Fairy tales and haunted woods lead us through L.J. Leger's Beauty and the Beast story of one girl with the weight of a village on her shoulders and the attention of a very unlikely soul.

Jenna is chosen for the coveted task of gathering the magical fruit to preserve the peaceful balance of the secret valley where she and many others live. During the harvest, one fruit is damaged and the task of healing the bruise falls on Jenna’s shoulders. She must enter the Wraith’s Forest, retrieve a magical blade from the specter who lives there so the valley will remain a utopia. But once she makes contact with the Wraith, her fear slowly disappears and her curiosity is aroused with more questions of why the Wraith is in the Forest and the true purpose for the harvest. If you love Beauty and Beast type fairy tales, Wraith’s Forest is the book to read. Perfect for Young Adults!
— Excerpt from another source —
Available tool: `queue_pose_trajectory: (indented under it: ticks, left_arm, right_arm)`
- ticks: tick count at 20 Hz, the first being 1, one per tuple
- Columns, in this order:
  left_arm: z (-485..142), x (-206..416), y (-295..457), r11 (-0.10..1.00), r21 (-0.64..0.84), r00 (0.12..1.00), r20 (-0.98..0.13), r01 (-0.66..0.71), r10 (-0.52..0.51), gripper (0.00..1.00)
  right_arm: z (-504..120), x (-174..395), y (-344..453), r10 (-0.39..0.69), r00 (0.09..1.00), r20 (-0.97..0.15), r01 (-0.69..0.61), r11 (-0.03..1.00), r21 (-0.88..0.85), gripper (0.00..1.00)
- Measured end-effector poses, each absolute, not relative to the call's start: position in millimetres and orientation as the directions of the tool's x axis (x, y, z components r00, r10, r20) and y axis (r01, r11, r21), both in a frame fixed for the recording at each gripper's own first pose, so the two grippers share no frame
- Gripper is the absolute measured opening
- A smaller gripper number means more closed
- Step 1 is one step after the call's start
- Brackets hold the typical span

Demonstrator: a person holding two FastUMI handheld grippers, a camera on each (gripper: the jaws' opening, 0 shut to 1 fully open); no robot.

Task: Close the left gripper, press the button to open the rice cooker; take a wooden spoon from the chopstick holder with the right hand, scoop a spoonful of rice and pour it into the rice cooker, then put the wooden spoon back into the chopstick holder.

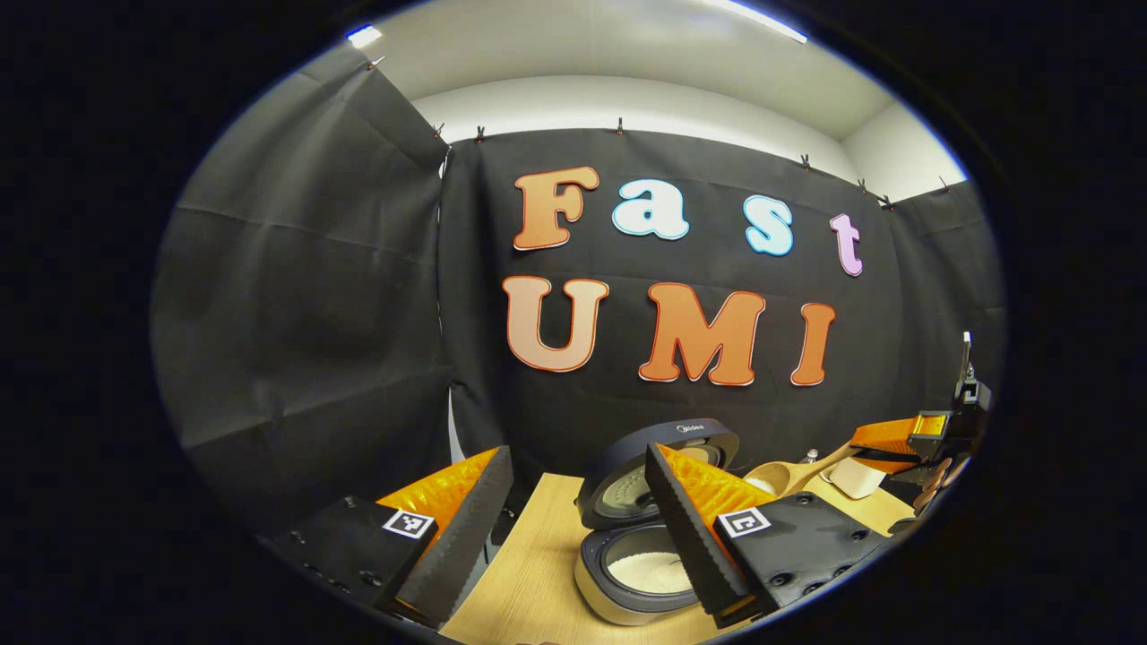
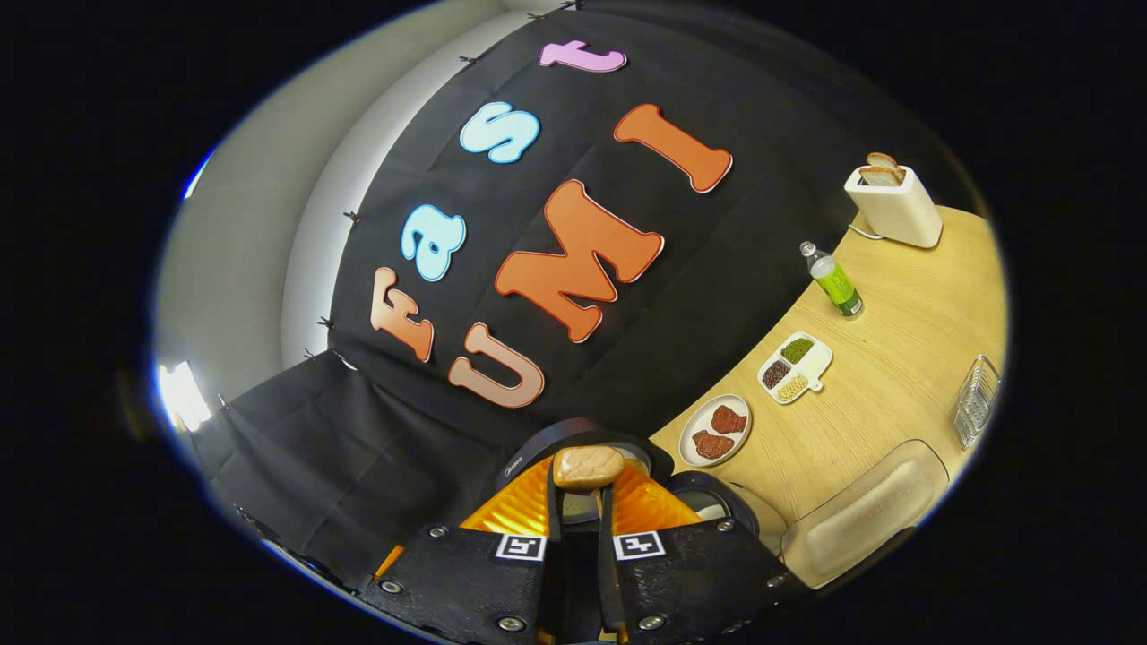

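Clamping the wooden spoon [image 2: 587, 468] by its handle, the right gripper [image 2: 581, 502] is holding it with both fingers pressed together on the shaft, the handle's end poking out between the tips. From the left gripper view the spoon's bowl [image 1: 772, 477] is reaching in from the right toward the rice cooker [image 1: 641, 537], whose lid [image 1: 659, 466] is standing open over a pot with white rice showing inside. The left gripper [image 1: 573, 528] is hanging in front of the cooker with its jaws spread wide, holding nothing. My read is that the pouring step is in hand — or just finishing — though whether rice is sitting in the bowl is hard to tell. Next comes carrying the spoon to the chopstick holder, which calls for a steady, upright swing. The raised lid is crowding the back edge; the wooden table [image 2: 896, 358] offers open room — the plate [image 2: 714, 430] sits near the cooker.
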State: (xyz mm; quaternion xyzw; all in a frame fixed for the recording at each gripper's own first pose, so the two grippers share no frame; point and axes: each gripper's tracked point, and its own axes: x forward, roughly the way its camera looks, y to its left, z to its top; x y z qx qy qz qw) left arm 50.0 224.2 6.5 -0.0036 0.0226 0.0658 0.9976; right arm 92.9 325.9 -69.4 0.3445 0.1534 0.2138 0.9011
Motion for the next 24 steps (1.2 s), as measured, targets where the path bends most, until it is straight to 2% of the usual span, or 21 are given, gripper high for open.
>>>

Bob is a Process Server, a lowly functionary. Worse, he's a "Smith," lowest on society's rung in 2253. Well, almost: the poor bastards still living on Earth have it worse than anyone, addicted to the fully immersive MultiNet and doomed to short, pointless lives working for the Big Six Corps. Now Bob's been given a job, to deliver a summons to a bureaucrat halfway across the Galaxy. His 251-year-old pilot Jayde Chen -- a war veteran trapped in the body of a 14-year-old -- is by his side as Bob dodges intergalactic gangsters, rogue AI, religious extremists and marauding corporate tycoons. Can Bob and Jayde free an enslaved race, uncover a murderer and save their ship?
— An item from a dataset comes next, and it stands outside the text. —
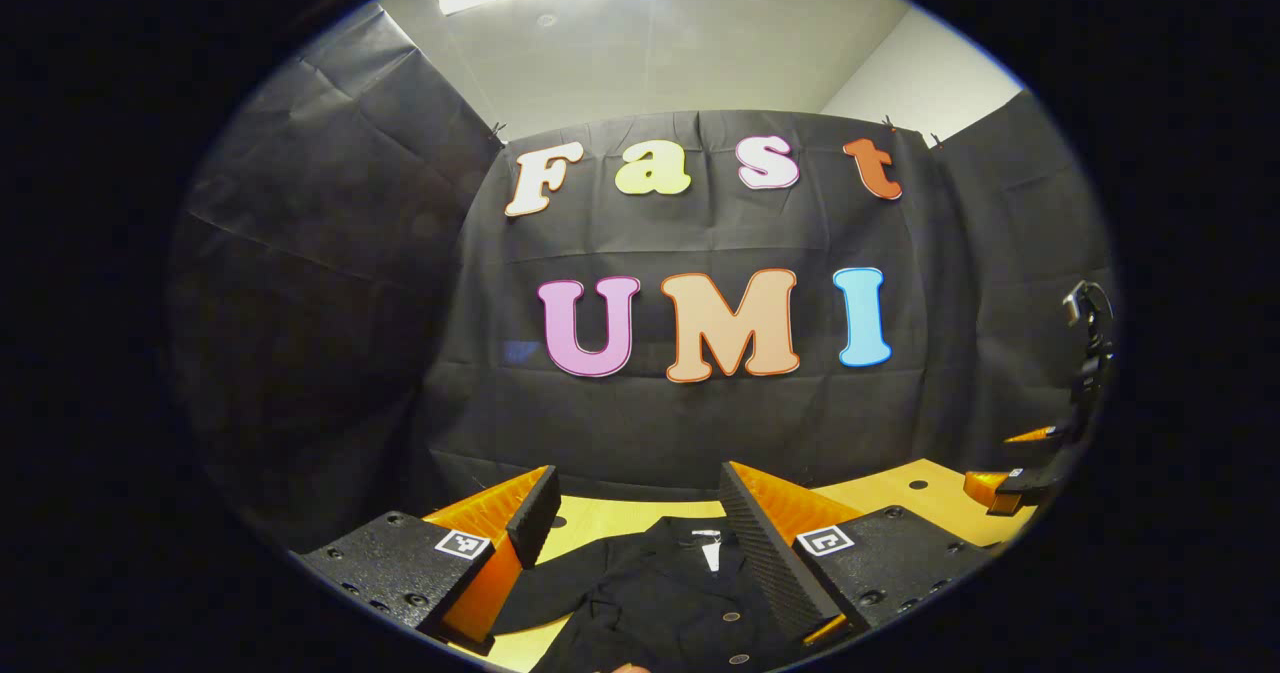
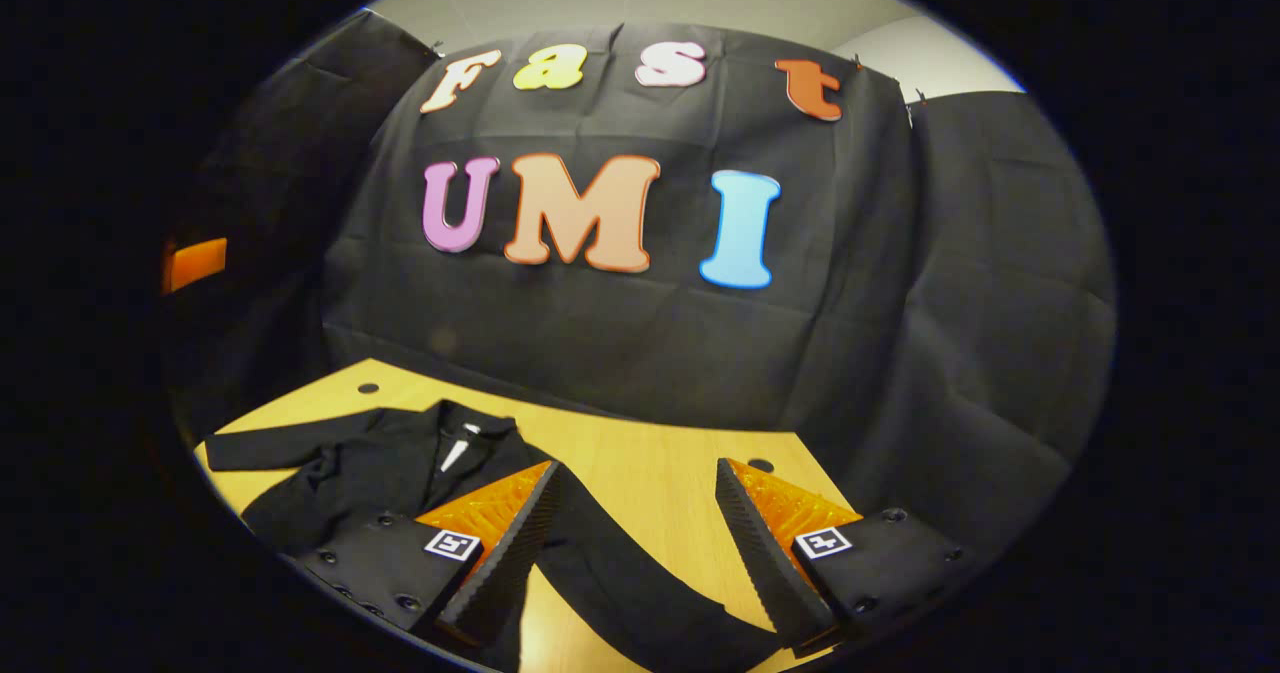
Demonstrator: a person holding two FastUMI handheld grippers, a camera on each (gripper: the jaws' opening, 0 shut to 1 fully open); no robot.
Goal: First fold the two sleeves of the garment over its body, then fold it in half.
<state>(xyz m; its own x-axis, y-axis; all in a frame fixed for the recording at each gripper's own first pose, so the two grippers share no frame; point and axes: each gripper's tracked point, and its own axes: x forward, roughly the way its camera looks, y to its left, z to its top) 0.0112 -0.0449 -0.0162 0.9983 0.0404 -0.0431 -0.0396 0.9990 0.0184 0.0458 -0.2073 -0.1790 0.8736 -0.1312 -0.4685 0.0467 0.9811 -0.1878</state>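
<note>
Garment (image 2: 380,473): a dark, buttoned jacket lying flat and face up on the wooden table (image 2: 640,463), collar toward the booth's black cloth wall (image 2: 620,333). In the right gripper view its body occupies the lower left of the tabletop. One sleeve (image 2: 270,448) runs out sideways from the shoulder toward the left edge of the view. The other sleeve (image 2: 620,578) stretches diagonally down and to the right, passing between the two fingers of the right gripper (image 2: 630,538). Both sleeves lie spread out on the wood, clear of the body panel. A pale label (image 2: 455,453) shows inside the collar opening.

Right gripper: fingers spread wide apart, holding nothing; whether the tips touch the sleeve below them cannot be told.

Left gripper (image 1: 630,553): in the left gripper view its fingers likewise stand well apart, poised over the upper part of the garment, with the collar and label (image 1: 710,548) seen in the gap between them. Small round buttons (image 1: 731,616) mark the front of the jacket. No cloth is pinched between the fingers.

At the far right of the left gripper view, part of the other gripper shows near the table's edge. Round holes (image 2: 368,388) pierce the tabletop near its rear margin. No container appears on the table; the garment is the only item lying on it.
</note>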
By the time Sylvia Richardson is eighteen, she has buried her parents; given birth to a daughter; and become a widow. It is 1942, and World War II has destroyed Sylvia's dream of dancing in red heels through life to the melody of a Hank Snow record. Instead, she is raising her daughter, Sassy, alone in the coal mining town she vowed to leave behind.
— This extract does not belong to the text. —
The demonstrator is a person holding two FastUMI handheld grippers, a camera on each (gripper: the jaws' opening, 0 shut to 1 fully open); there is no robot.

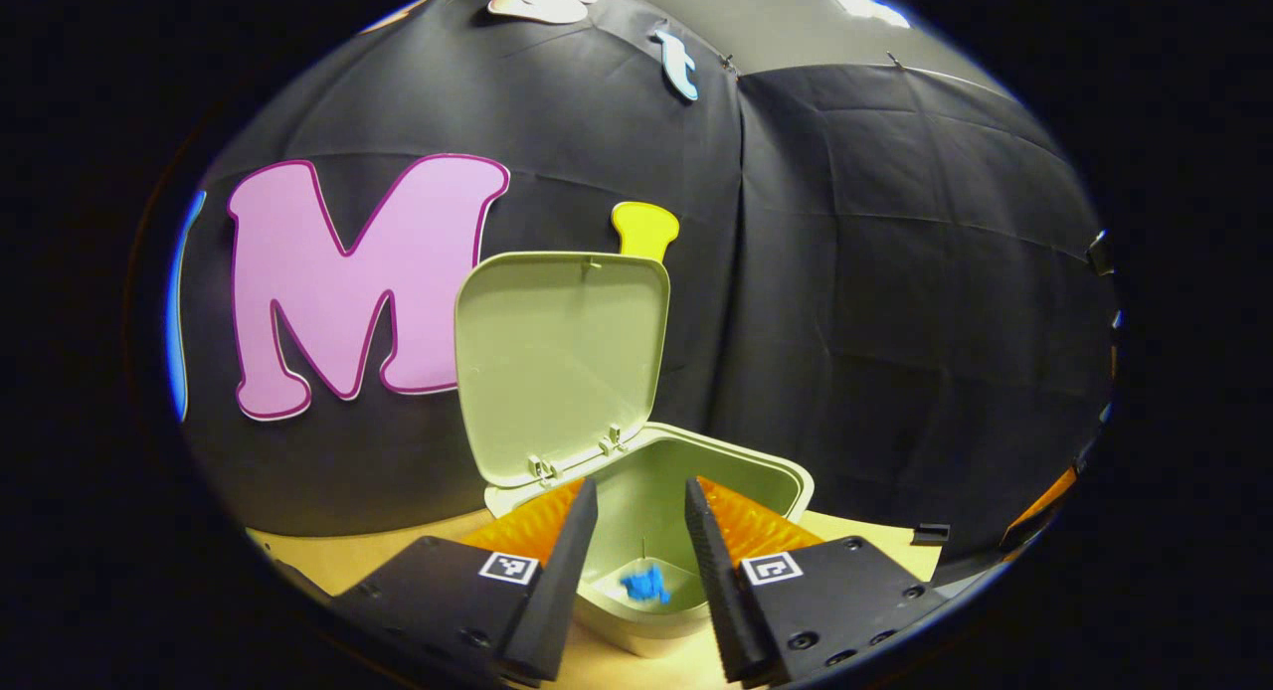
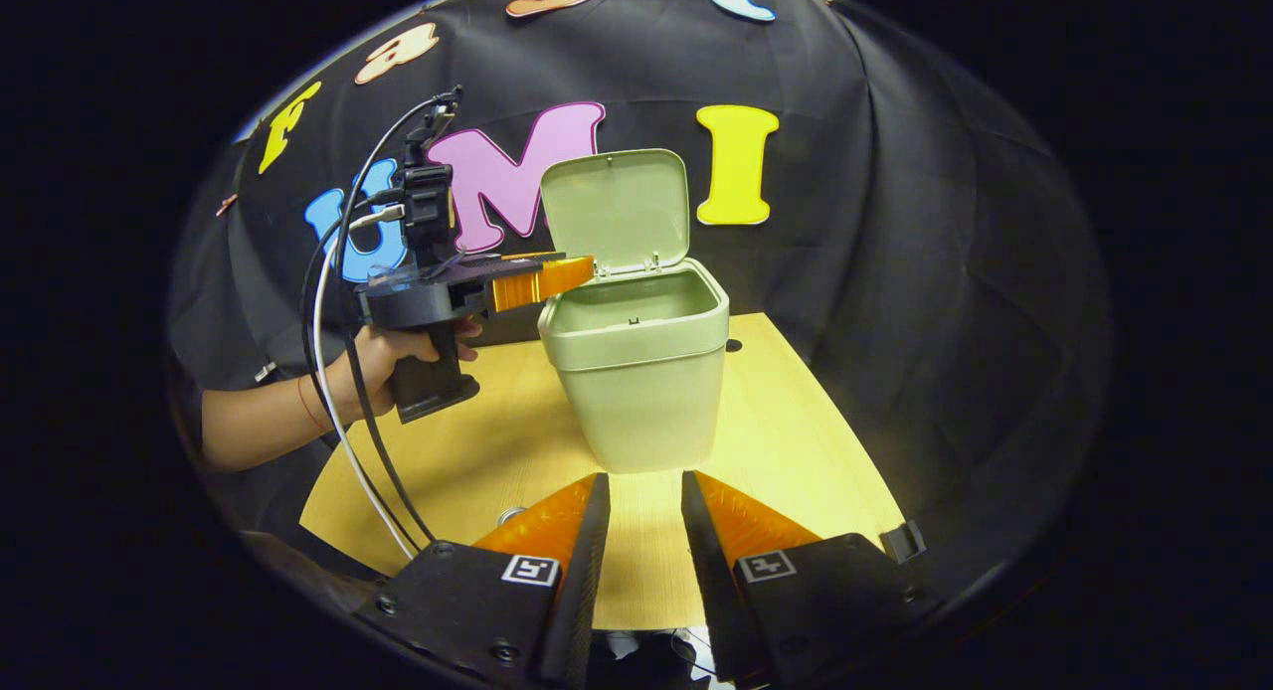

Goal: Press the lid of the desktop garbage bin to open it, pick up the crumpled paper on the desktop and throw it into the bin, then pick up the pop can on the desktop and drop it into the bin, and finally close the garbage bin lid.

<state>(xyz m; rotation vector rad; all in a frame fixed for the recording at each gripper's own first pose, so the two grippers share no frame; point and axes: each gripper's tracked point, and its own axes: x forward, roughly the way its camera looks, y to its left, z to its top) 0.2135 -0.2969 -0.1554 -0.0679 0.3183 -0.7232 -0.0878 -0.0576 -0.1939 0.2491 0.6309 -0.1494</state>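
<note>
Two grippers, both with fingers apart and empty. The left gripper [image 1: 641, 561] hangs just above the garbage bin [image 2: 636, 372], tips over the rim, a pose suited to dropping in waste; between its fingers, on the bin floor, lies a small blue crumpled piece [image 1: 646, 586], probably the paper. The right gripper [image 2: 644, 541] waits nearer the table's [image 2: 796, 441] front edge, the bin ahead of its tips. Beyond, the pale green lid [image 2: 617, 208] stands upright on rear hinges, leaving the mouth clear. A round metallic object [image 2: 511, 516], perhaps the pop can, sits beside the right gripper's left finger.
</note>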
By 1955, thirteen-year-old Sassy has been brought up on a stiff dose of Mama's lessons on how to be a lady-even though Mama drinks, smokes, and dates a myriad of men. But everything changes the day a woman accuses Sylvia of trying to steal her husband, forcing Sassy to come to terms with her Mama's harsh teen years. For Sylvia, only the support of kith and kin can rescue her from her mistakes.
Spanning twenty years, "Mama's Shoes" is a haunting saga of love, despair, and forgiveness as a cadence of female voices weaves a spell of mountain lore and secrets, defines family as more than blood kin, and proves second chances can bring happiness.